A comprehensive, high-quality, human-annotated plain-text dataset for SQL AI tasks across diverse domains and complexity levels.
SpiderMan is an improved version of the Spider 1.0 dataset.
- The databases are made available in plain-text format instead of a set of SQLite files. This makes it easy for you to load the dataset into any database of your choice.
- The schema has been standardized, including the correction of table ordering, column data types, and the enforcement of primary and foreign key constraints.
- Data has been corrected for schema-based validations.
- Queries have been improved for successful execution.

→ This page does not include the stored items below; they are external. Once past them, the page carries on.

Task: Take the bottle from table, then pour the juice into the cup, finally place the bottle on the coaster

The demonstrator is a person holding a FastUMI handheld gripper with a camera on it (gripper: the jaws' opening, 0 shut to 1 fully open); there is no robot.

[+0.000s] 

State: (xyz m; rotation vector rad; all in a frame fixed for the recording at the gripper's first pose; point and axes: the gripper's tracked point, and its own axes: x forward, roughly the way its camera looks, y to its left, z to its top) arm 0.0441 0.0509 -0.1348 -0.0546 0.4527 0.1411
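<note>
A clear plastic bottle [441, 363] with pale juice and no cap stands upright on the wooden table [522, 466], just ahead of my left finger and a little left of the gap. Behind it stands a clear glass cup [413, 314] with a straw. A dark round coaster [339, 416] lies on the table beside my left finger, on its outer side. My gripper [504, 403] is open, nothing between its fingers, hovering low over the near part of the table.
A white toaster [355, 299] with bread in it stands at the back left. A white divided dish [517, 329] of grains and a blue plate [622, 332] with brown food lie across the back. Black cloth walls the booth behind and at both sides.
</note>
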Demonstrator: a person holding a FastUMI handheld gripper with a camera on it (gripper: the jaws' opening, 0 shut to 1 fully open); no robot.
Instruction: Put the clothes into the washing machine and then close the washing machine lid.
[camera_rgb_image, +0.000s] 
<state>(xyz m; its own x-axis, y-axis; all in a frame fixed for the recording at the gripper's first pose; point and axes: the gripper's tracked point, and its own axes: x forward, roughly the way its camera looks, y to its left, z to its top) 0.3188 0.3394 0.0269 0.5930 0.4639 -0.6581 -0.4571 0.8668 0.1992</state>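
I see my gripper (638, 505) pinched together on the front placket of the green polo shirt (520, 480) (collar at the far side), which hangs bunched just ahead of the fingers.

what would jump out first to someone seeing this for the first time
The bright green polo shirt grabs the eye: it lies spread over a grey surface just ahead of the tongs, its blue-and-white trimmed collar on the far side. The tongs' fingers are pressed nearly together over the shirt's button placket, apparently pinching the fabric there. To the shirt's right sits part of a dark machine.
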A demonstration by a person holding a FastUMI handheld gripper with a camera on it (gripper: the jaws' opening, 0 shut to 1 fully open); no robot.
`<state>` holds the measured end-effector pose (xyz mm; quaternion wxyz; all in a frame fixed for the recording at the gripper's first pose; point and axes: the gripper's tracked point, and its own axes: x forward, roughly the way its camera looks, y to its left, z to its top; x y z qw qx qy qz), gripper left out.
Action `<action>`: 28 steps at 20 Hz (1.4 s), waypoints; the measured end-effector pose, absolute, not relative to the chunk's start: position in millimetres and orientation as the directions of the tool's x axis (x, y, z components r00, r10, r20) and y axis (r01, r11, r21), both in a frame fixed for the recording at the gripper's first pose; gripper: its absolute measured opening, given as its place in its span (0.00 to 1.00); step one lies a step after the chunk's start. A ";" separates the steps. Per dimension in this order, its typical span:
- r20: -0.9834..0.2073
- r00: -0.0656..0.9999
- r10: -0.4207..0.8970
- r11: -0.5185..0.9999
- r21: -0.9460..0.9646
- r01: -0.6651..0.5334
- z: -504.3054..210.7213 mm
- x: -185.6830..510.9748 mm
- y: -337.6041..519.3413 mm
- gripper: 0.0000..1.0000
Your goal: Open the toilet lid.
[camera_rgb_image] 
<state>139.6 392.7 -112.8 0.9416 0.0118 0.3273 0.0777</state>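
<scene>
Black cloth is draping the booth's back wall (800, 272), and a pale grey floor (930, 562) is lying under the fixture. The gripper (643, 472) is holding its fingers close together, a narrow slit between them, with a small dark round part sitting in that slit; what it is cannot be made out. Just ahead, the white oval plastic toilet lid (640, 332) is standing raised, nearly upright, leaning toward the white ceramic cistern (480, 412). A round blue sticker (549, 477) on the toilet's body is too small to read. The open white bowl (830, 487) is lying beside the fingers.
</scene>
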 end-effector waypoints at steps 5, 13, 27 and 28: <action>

The dataset comprises 157 databases. Each one comes with its respective schema, data, and queries. By default, schema and queries are in MySQL dialect and can be translated to other dialects using the transpiler script. At present, our queries do not extend across multiple databases. Each query within a single database is assigned exclusively to either the training set or the test set, but not to both.
| Queries | Tables | Databases | |
|---|---|---|---|
| Train | 4663 | 699 | 137 |
| Test | 682 | 80 | 20 |
| Total | 5345 | 779 | 157 |
The project needs uv to be installed to manage dependencies.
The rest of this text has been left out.